GI 1969'da Polyakov, insan serebral korteksinin ve bazı hayvanların arkitektoniğinin karşılaştırılmasına dayanarak, çağrışımsal olduğunu buldu.

Pirinç. 14.6.Serebral korteksin arkitektonik alanları [Brodman'a göre]. a - dış yüzey; b - orta yüzey.

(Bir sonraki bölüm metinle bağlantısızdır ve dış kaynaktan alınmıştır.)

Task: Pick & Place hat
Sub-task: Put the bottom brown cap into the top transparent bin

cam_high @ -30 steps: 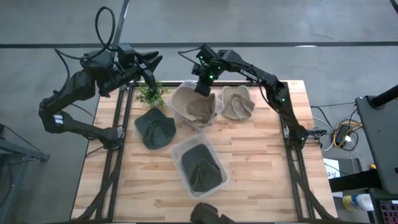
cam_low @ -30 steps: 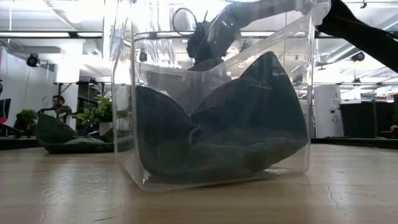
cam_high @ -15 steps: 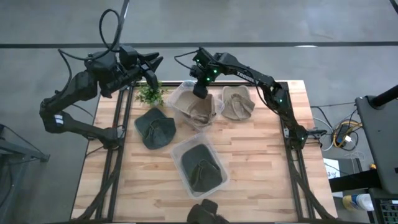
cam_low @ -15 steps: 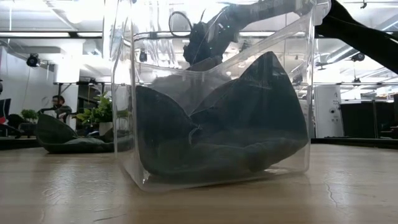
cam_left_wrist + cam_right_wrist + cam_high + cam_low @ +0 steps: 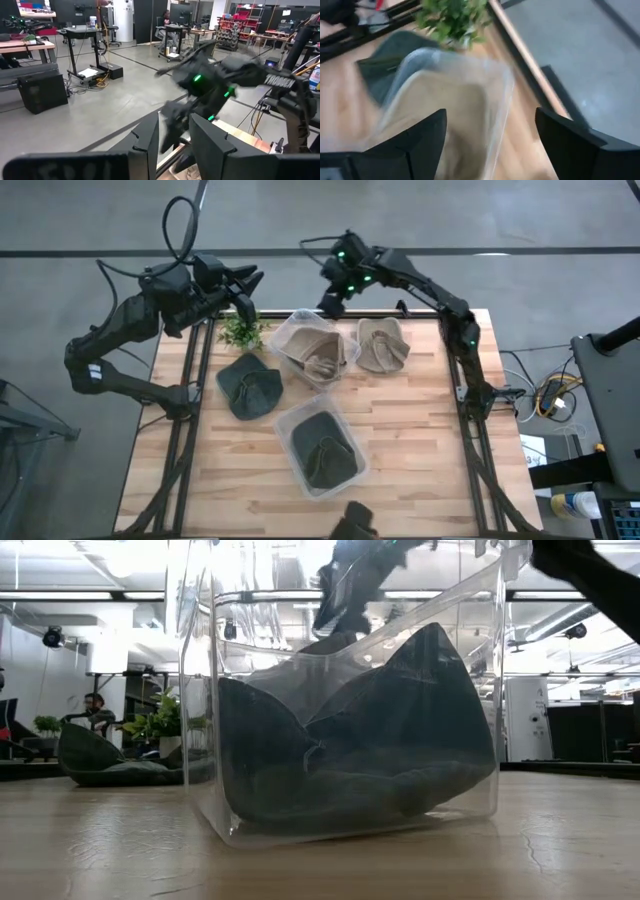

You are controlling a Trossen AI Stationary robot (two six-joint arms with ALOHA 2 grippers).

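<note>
A tan hat [image 5: 320,358] lies crumpled in a clear bin [image 5: 288,332] at the table's far middle; it also shows in the right wrist view, tan hat [image 5: 455,105]. My right gripper [image 5: 334,302] [image 5: 490,145] hangs open above the bin's far edge, clear of the hat. A second tan hat [image 5: 382,345] rests on the table to the bin's right. A dark green hat [image 5: 250,385] lies on the wood to the left, and another [image 5: 322,448] [image 5: 350,740] fills a near clear bin. My left gripper [image 5: 247,283] [image 5: 175,145] waits open beyond the far left corner.
A small green plant [image 5: 240,330] [image 5: 452,17] stands at the far edge beside the tan hat's bin. The near bin [image 5: 200,690] blocks most of the low view. Bare wood lies at the table's right side [image 5: 430,430] and near left [image 5: 200,470].
My right gripper has let go of the tan hat and risen out of the far bin, drawing back toward the table's far edge. The hat stays slumped in the bin. My left arm has kept still.
</note>
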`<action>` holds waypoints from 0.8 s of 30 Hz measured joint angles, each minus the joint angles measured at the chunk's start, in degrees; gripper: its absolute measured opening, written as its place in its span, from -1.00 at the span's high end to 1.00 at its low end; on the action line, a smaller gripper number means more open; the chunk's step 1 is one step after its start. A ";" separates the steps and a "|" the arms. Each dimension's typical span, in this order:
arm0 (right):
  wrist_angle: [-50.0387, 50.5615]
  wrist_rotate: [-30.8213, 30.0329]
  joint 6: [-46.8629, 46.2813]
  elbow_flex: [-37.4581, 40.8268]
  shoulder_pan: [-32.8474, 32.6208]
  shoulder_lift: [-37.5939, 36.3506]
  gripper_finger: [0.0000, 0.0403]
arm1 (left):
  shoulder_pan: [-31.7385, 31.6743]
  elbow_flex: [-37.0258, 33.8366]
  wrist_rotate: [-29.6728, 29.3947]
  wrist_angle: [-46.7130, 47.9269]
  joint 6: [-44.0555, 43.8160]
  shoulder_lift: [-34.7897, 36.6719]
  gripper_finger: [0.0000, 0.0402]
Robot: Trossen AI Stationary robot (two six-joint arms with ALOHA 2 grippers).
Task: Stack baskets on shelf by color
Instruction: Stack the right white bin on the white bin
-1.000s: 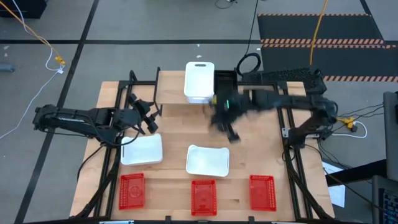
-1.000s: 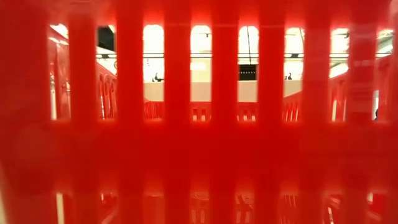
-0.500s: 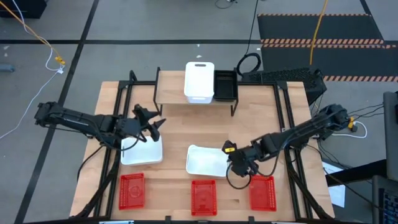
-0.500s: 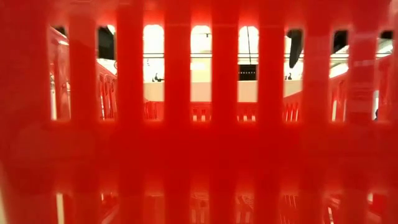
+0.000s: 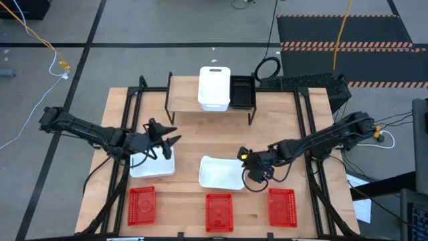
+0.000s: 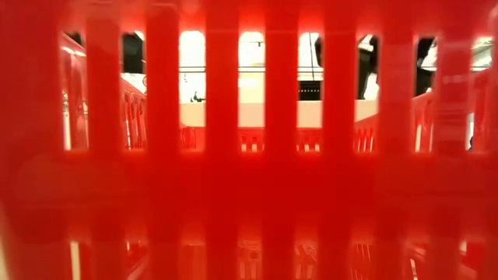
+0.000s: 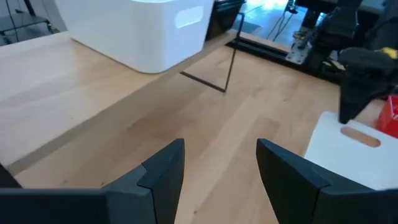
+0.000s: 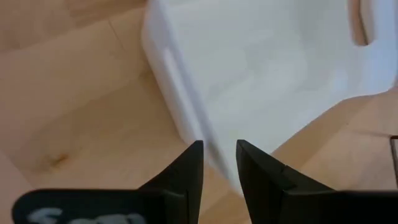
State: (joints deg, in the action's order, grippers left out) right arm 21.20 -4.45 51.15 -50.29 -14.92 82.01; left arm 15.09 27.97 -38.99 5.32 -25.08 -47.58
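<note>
- Right gripper (image 5: 250,163), centre right in the high view: jaws slightly parted astride the rim of a smooth white basket (image 5: 221,173), not clamped.
- Left gripper (image 5: 167,143), centre left: jaws open, empty, above a second white basket (image 5: 152,164).
- Shelf (image 5: 182,95), upper centre: one white basket (image 5: 214,87), one black (image 5: 242,92).
- Three empty red mesh baskets (image 5: 142,204) line the wooden surface (image 5: 194,144) at the bottom.

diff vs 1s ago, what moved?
The right hand swung from beside the shelf down to the middle white basket, open at its rim, gripping nothing. The left hand shifted slightly over the left white basket. The baskets stayed put.
</note>
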 joint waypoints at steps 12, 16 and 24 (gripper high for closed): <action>1.93 7.29 -2.30 0.10 1.82 2.76 0.96 | 0.00 0.00 -0.02 -2.18 3.14 -0.80 0.00; 1.45 15.32 -3.97 -1.88 1.04 0.77 0.98 | 0.01 0.00 -0.02 -2.21 2.95 -0.80 0.00; -17.55 18.04 -16.57 -11.49 0.29 -0.26 0.99 | -0.18 0.00 -0.06 -2.21 2.95 -0.80 0.00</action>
State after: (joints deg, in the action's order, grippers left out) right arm 3.65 13.60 34.59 -61.78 -14.63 81.75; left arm 14.92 27.97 -39.05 3.11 -22.13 -48.38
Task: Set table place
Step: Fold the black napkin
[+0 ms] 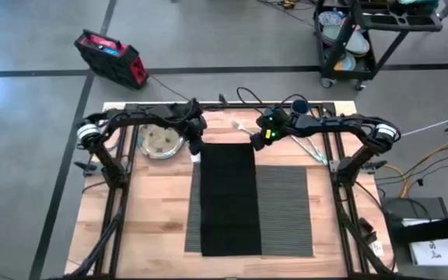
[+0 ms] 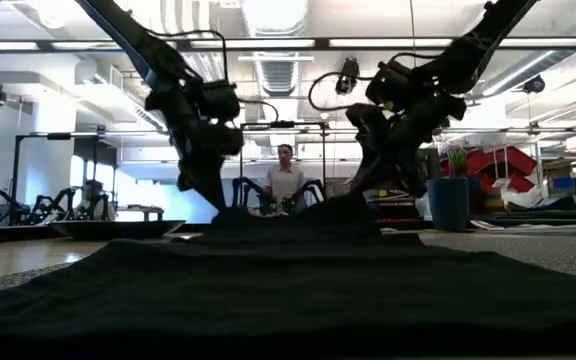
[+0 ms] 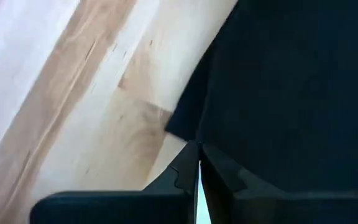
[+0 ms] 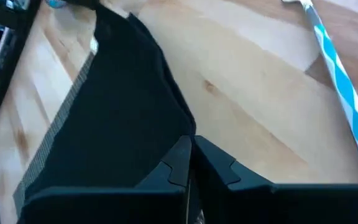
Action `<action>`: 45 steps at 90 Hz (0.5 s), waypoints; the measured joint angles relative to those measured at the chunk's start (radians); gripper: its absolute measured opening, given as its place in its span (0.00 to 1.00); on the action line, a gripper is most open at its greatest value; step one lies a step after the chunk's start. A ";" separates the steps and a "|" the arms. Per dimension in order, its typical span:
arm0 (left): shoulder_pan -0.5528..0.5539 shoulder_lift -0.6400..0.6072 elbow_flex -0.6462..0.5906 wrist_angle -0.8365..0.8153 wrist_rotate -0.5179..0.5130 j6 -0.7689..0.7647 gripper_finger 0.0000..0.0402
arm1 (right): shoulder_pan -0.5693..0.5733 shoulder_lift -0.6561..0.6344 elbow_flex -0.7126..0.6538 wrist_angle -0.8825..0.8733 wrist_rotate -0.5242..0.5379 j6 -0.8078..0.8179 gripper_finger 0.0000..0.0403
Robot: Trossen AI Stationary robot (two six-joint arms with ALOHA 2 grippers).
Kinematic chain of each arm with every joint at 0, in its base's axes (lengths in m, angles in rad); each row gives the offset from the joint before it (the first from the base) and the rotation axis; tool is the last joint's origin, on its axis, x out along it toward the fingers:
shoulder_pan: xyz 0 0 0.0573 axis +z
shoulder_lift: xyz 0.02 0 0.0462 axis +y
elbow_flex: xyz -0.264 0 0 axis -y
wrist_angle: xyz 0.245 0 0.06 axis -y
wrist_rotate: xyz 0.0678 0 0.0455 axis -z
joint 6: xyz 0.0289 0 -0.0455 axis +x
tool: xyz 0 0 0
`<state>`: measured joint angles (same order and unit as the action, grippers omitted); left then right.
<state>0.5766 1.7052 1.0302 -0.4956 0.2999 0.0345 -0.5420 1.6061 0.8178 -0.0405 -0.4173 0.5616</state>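
Observation:
A black cloth napkin (image 1: 230, 198) lies lengthwise over the left half of the dark grey ribbed placemat (image 1: 285, 210) on the wooden table (image 1: 154, 218). My left gripper (image 1: 197, 146) is shut at the napkin's far left corner. My right gripper (image 1: 257, 142) is shut at its far right corner. A round silvery plate (image 1: 160, 141) rests on the table left of the napkin. A fork (image 1: 241, 126) lies beyond the napkin's far edge, and more cutlery (image 1: 311, 149) lies to the right. A dark blue cup (image 1: 299, 105) stands at the far edge. My left gripper pinches the napkin's far left corner (image 3: 188, 134) between its two fingers, coming from the far side and slanting down. The corner sits slightly raised (image 2: 230, 215); the rest lies flat. My right gripper pinches the far right corner (image 4: 180, 124) the same way, that corner also raised (image 2: 353, 205) off the table.
A red case (image 1: 111, 58) and a cart of dishes (image 1: 356, 35) stand on the floor beyond the table. A person (image 2: 285, 180) stands in the room behind. Bare wood shows at the near left (image 1: 142, 233).

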 joint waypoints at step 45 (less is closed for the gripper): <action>0.001 0.033 0.016 0.028 -0.002 -0.017 0.19 | 0.003 0.047 -0.001 0.026 0.051 -0.004 0.00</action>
<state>0.5778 1.7385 1.0464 -0.4681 0.2982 0.0170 -0.5392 1.6535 0.8165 -0.0149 -0.3660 0.5579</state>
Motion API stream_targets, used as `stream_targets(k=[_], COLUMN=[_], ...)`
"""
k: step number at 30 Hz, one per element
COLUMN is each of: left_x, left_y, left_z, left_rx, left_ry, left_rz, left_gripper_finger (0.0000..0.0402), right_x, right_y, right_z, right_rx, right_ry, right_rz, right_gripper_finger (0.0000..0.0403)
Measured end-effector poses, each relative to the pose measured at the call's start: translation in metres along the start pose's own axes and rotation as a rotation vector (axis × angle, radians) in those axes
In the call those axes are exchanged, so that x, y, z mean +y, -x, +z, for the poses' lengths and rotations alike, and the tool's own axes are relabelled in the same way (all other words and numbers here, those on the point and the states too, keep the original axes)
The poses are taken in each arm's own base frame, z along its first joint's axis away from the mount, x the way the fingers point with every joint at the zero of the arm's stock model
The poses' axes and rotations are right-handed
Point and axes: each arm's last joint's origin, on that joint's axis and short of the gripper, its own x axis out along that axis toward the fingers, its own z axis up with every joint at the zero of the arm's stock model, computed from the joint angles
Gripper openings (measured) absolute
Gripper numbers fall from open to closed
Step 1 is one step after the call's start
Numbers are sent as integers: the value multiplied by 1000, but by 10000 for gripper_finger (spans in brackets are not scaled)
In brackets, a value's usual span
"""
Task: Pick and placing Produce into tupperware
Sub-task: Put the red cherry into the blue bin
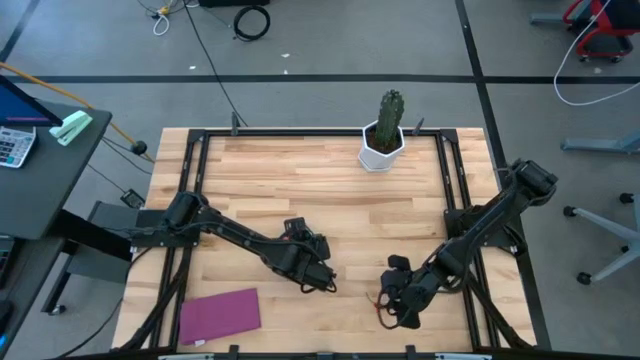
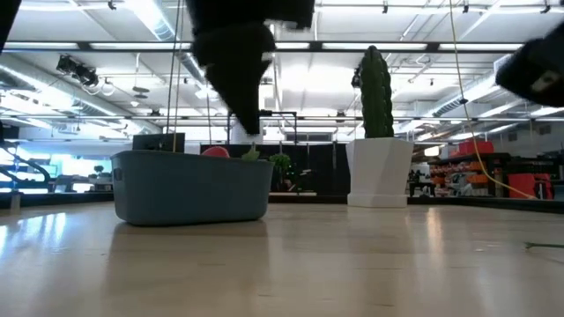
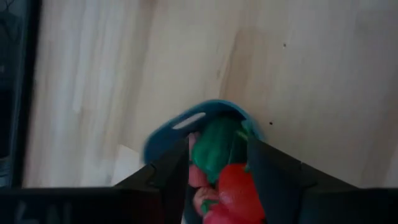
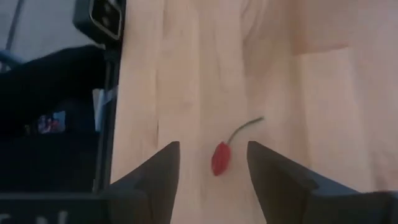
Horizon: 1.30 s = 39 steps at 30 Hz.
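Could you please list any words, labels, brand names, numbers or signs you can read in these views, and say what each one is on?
None can be read.
The calculator beside the table: its keys are too small to read.
The pale markings on the left gripper housing and the right gripper housing: too blurred to read.

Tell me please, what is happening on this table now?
A two-armed robot is sorting toy produce into a teal tupperware. The left gripper hangs over the tupperware, which already holds red and green pieces. The right gripper is open just above a small red chili lying on the table, not yet picked up. A cactus stands at the far edge.
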Motion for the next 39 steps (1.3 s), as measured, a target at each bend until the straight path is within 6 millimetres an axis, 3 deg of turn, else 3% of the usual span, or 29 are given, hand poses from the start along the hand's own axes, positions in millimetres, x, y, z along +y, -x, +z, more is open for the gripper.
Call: stream_targets(k=[10, 16, 20, 25, 32, 39], left_x=[19, 34, 47, 69, 106, 147], left_y=[54, 76, 94, 126, 165, 206], left_z=[38, 54, 64, 73, 65, 45], left_rx=[-129, -225, -287, -375, -470, -552], left_ry=[36, -12, -36, -31, -45, 39], left_rz=[-66, -18, -3, 80, 242, 318], left_gripper_finger=[172, 171, 171, 170, 145, 106], right_x=[-8, -8, -8, -9, -6, -12], right_y=[-58, -73, -72, -72, -71, -59], right_z=[-19, -23, -23, -24, -26, -8], right_rx=[107, 109, 103, 108, 74, -3], right_ry=[-19, -66, -105, -98, -57, 28], right_rz=[-89, -94, -96, -101, -126, -130], right_gripper_finger=[240, 229, 198, 124, 24, 23])
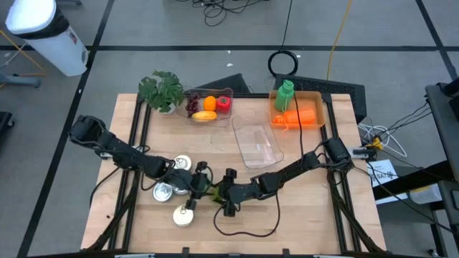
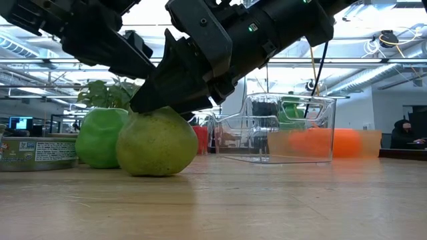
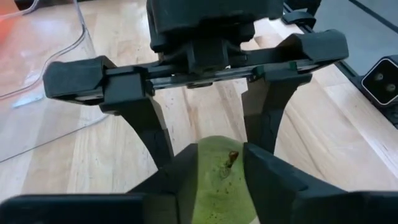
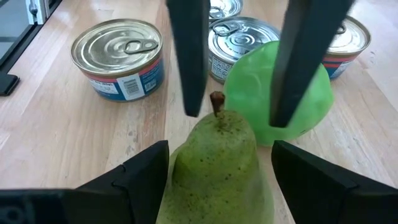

insan serebral korteksindeki bölgeler% 50, daha yüksek (insansı) maymunların korteksinde -% 20, daha düşük maymunlarda bu rakam% 10'dur (Şekil 14.7). Korteksin ilişki alanları arasında Aynı yazar, insan beyninin izole edilmesini önerdi. ikincil ve üçüncül alanlar. İkincil ilişkisel alanlar, izdüşüm alanlarına bitişiktir. Hala belirli bir yönelimi koruyan temel duyumların analizini ve sentezini gerçekleştirirler.

Üçüncül ilişkisel alanlar esas olarak ikincil olanlar arasında yer alır ve komşu bölgelerin örtüşen bölgeleridir. En karmaşık entelektüel ve konuşma tezahürlerinde insanın doğasında var olan en yüksek zihinsel işlevleri sağlayan, öncelikle korteksin analitik aktivitesi ile ilgilidirler. Üçüncül as-

Pirinç. 14.7. Primatların evrimi sırasında serebral korteksin projeksiyon ve ilişkisel alanlarının farklılaşması [G.I.'ye göre. Polyakov]. a - alt maymunun beyni; b - daha yüksek bir maymunun beyni; c - insan beyni. Büyük noktalar projeksiyon bölgelerini, küçük noktalar - ilişkisel olanları gösterir. Alt maymunlarda, ilişkisel bölgeler korteks alanının% 10'unu, daha yüksek maymunlarda -% 20'sini, insanlarda -% 50'sini kaplar.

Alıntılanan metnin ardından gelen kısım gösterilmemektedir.